Data extracts:
________________________

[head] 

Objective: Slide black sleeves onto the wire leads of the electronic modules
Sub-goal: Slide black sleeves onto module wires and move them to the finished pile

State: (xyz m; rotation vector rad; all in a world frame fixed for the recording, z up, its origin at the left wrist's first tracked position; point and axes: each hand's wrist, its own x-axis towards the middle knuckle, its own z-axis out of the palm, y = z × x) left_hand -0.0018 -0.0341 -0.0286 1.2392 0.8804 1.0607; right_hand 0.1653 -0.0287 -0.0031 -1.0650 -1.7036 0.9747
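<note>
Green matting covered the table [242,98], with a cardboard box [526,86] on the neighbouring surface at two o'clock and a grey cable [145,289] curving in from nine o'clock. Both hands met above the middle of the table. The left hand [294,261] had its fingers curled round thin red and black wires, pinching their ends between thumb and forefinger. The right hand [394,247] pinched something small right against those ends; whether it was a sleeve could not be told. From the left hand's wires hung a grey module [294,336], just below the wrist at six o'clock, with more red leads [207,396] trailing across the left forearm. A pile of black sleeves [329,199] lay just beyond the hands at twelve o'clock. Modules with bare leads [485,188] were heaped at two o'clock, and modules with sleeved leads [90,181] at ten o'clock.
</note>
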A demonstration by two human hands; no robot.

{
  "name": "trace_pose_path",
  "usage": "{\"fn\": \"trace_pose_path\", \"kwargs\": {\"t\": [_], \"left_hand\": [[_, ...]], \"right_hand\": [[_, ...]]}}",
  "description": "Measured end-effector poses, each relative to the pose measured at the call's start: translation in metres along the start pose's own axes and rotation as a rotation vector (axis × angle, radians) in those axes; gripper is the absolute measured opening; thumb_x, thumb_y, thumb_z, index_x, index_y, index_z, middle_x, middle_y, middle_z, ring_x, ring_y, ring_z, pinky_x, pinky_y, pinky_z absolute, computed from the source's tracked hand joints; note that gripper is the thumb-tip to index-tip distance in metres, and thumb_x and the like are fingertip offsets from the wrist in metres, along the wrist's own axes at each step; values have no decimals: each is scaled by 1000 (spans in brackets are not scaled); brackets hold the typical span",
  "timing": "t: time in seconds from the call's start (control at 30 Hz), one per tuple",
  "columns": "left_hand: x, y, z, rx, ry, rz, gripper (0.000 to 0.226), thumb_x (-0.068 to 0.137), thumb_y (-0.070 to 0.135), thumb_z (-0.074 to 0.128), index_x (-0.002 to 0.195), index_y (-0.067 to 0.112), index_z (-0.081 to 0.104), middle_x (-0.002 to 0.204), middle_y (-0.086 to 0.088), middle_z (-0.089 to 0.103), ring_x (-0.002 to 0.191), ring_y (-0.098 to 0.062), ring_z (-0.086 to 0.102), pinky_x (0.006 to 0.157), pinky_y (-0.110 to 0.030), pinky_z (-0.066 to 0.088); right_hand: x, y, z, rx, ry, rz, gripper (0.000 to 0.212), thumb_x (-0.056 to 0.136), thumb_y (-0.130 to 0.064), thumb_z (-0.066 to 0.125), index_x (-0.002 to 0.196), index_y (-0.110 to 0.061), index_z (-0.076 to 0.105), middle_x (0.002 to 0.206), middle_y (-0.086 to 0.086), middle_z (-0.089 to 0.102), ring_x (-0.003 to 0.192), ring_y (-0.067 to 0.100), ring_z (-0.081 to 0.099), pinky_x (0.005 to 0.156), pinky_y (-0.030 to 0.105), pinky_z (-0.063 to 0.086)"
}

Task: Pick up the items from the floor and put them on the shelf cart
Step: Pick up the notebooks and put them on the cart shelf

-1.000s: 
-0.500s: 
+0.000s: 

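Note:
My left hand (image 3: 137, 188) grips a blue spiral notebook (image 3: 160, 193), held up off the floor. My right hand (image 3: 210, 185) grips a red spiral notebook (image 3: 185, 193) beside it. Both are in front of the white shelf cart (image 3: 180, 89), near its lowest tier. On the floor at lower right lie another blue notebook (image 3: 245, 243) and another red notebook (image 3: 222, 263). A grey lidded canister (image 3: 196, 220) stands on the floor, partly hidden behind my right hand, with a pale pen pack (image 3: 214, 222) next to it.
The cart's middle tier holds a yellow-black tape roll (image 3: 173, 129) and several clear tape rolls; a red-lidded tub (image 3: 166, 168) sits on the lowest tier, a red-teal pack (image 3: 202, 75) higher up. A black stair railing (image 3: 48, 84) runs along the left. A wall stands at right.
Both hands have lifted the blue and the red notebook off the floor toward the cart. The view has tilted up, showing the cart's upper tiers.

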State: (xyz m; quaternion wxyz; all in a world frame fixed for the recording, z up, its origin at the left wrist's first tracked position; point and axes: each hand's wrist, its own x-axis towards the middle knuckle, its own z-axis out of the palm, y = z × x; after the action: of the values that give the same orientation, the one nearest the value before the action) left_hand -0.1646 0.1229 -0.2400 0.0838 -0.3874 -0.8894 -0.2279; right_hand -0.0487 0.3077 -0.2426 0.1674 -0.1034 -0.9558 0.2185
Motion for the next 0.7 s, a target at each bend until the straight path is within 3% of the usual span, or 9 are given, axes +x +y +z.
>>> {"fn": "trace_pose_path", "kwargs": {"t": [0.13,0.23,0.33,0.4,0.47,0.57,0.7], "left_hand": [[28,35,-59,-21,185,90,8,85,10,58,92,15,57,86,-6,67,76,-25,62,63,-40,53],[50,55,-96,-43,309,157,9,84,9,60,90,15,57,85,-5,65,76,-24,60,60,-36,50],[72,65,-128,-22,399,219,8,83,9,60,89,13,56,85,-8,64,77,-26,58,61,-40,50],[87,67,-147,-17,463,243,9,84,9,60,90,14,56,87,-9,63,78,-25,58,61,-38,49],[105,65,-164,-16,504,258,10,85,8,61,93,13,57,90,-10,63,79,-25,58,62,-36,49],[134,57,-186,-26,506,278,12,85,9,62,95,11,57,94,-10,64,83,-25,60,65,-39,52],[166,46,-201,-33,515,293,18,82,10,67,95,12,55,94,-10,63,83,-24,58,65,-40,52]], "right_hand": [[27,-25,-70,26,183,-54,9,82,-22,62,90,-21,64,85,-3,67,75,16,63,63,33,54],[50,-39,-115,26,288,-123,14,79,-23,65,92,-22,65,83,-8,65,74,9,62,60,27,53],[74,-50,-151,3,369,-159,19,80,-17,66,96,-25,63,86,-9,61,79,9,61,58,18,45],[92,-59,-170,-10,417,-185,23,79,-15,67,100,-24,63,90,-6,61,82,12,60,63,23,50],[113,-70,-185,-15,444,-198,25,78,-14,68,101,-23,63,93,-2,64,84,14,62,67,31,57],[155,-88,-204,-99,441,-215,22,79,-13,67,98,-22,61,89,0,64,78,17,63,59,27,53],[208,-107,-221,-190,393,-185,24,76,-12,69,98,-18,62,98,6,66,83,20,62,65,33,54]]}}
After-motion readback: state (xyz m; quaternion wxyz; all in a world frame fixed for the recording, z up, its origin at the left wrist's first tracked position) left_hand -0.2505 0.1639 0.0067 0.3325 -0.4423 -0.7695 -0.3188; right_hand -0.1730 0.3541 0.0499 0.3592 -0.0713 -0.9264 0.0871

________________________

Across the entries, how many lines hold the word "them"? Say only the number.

3